*TO DO:*
Below are entries to reproduce exactly, apart from their pictures.

*INPUT DATA:*
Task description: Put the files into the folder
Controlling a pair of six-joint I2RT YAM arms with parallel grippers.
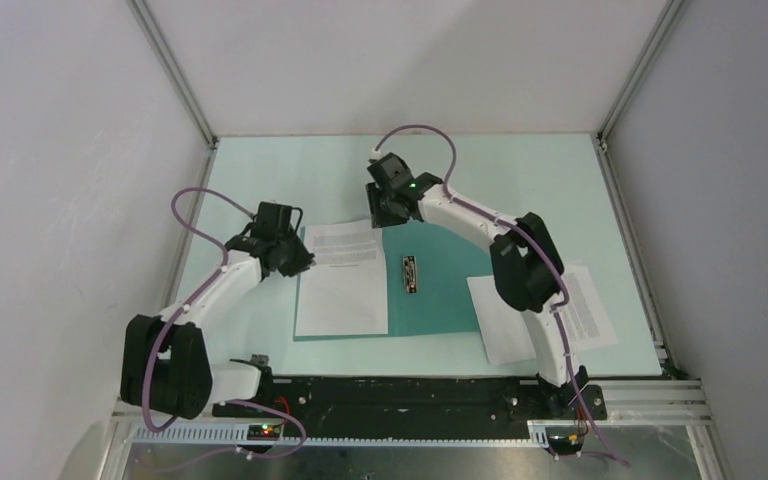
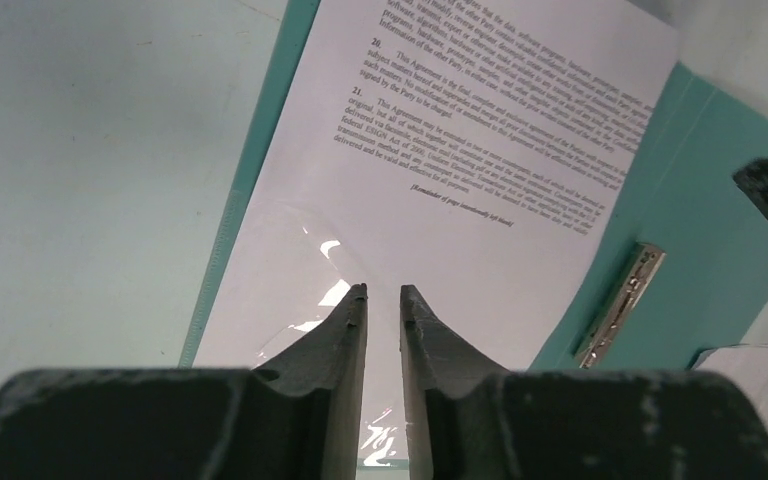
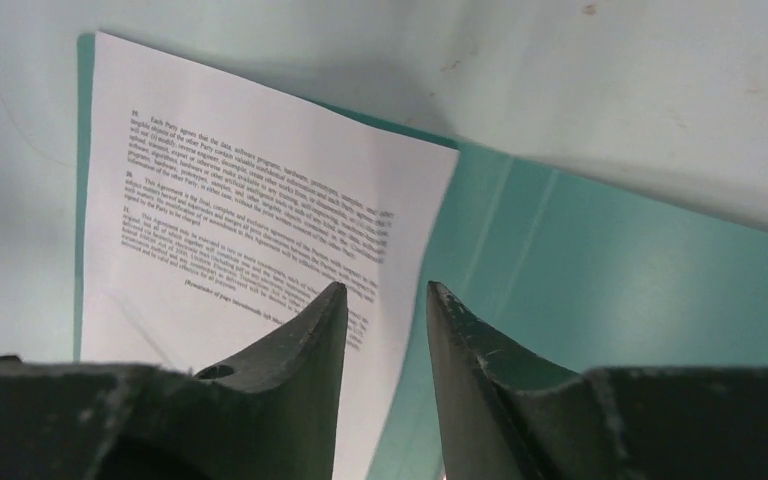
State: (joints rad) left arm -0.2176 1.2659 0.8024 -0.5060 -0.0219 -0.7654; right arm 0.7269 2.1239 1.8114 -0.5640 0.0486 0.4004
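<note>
- Second sheet point(image 1: 598, 312) is lying just off the folder's near right corner, partly under the right arm. Whether it is touching the folder or overlapping it, I cannot tell.
- Folder point(image 1: 443, 292) is lying open and flat on the table point(image 1: 520, 180), teal inside facing up, with the metal clip point(image 1: 410, 272) sitting along its spine.
- First sheet point(image 1: 342, 292) is resting on the folder's left half and covering most of it. Its block of print is sitting toward the folder's far edge.
- Left gripper point(image 2: 383, 292) is hovering over the folder's left side, above the first sheet's left margin. The fingers are standing almost closed, with only a slim gap showing and nothing in it.
- Right gripper point(image 3: 387, 288) is hanging at the folder's far edge, near the first sheet's far right corner. The fingers are standing partly apart and holding nothing.
</note>
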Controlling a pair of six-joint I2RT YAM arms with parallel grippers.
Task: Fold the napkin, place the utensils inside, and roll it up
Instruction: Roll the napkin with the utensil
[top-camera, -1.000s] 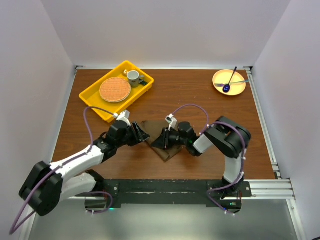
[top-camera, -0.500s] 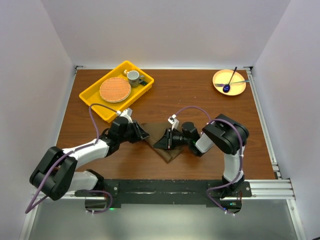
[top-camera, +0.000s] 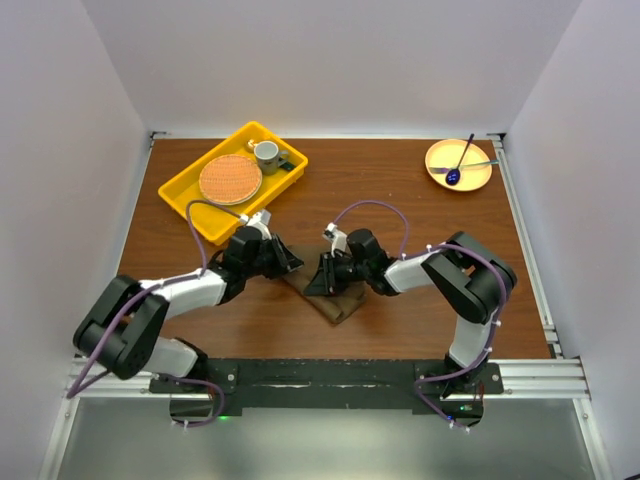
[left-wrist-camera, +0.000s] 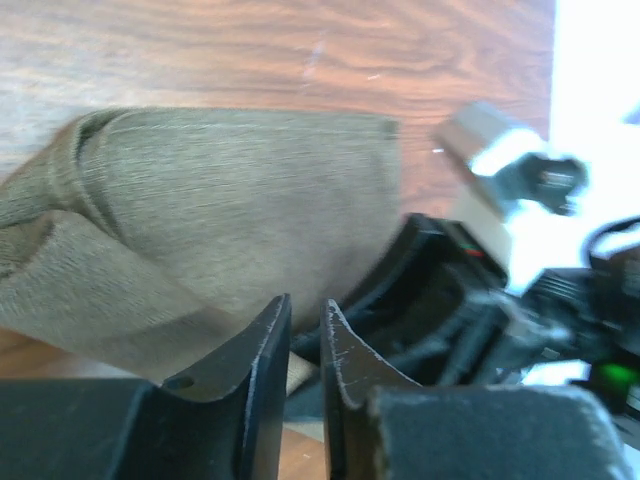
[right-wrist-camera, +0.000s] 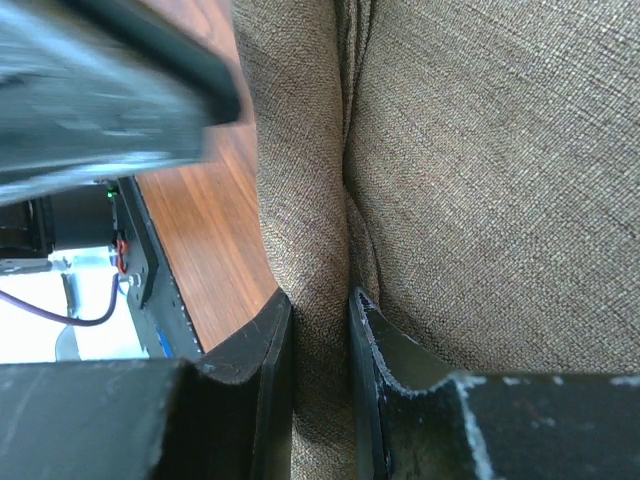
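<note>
Presently the napkin (right-wrist-camera: 480, 150) is pinched between the jaws of the right gripper (right-wrist-camera: 320, 300); those of the left gripper (left-wrist-camera: 305, 305) stand nearly closed at its edge, grip undetermined. Even tension is advised.

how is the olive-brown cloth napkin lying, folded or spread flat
Folded, bunched: the olive-brown cloth napkin shows overlapping layers and creases.

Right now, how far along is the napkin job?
Done: nothing finished that I can see; the napkin lies bunched mid-table. In hand: right gripper pinches a fold of it; left gripper sits nearly closed at its edge, grip unclear. Left: finish folding, add utensils, roll.
</note>
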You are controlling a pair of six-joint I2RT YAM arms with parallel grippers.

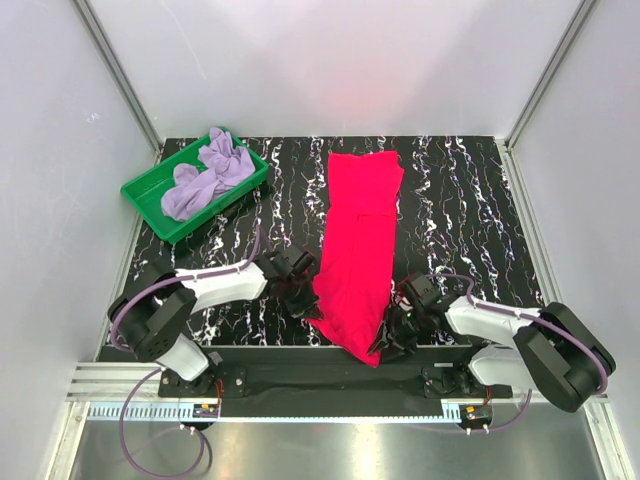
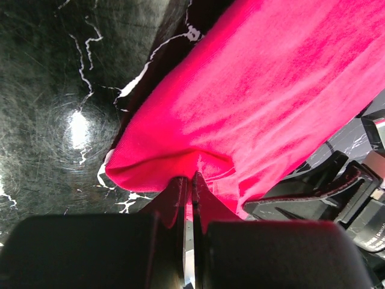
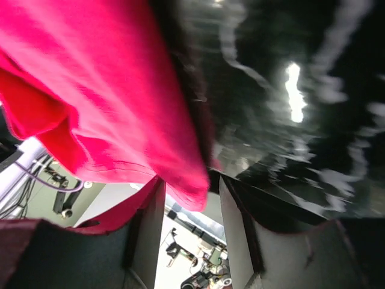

*EXPECTED ANSWER:*
Task description: Put the files into the folder
Controlling a pair of six-joint I2RT YAM arms with parallel grippers.
State: (joints rad) left arm -0.2176 1.2659 0.8024 -0.5060 -0.0219 -0.7654; right arm 0.7269 2.1239 1.8114 -0.5640 0.0486 0.4004
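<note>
- Second sheet point(image 1: 598, 312) is lying just off the folder's near right corner, partly under the right arm. Whether it is touching the folder or overlapping it, I cannot tell.
- Folder point(image 1: 443, 292) is lying open and flat on the table point(image 1: 520, 180), teal inside facing up, with the metal clip point(image 1: 410, 272) sitting along its spine.
- First sheet point(image 1: 342, 292) is resting on the folder's left half and covering most of it. Its block of print is sitting toward the folder's far edge.
- Left gripper point(image 2: 383, 292) is hovering over the folder's left side, above the first sheet's left margin. The fingers are standing almost closed, with only a slim gap showing and nothing in it.
- Right gripper point(image 3: 387, 288) is hanging at the folder's far edge, near the first sheet's far right corner. The fingers are standing partly apart and holding nothing.
</note>
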Controlling a pair of six-joint I2RT YAM arms with parallel grippers.
Task: Fold the napkin, place the utensils inside, and roll it up
Instruction: Roll the napkin with the utensil
[top-camera, -1.000s] 
[top-camera, -0.500s] 
[top-camera, +0.000s] 
[left-wrist-camera, +0.000s] 
[right-wrist-camera, +0.000s] 
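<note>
Presently the napkin (right-wrist-camera: 480, 150) is pinched between the jaws of the right gripper (right-wrist-camera: 320, 300); those of the left gripper (left-wrist-camera: 305, 305) stand nearly closed at its edge, grip undetermined. Even tension is advised.

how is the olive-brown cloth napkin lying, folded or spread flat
Folded, bunched: the olive-brown cloth napkin shows overlapping layers and creases.

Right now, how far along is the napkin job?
Done: nothing finished that I can see; the napkin lies bunched mid-table. In hand: right gripper pinches a fold of it; left gripper sits nearly closed at its edge, grip unclear. Left: finish folding, add utensils, roll.
</note>
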You are controlling a pair of six-joint I2RT YAM arms with parallel grippers.

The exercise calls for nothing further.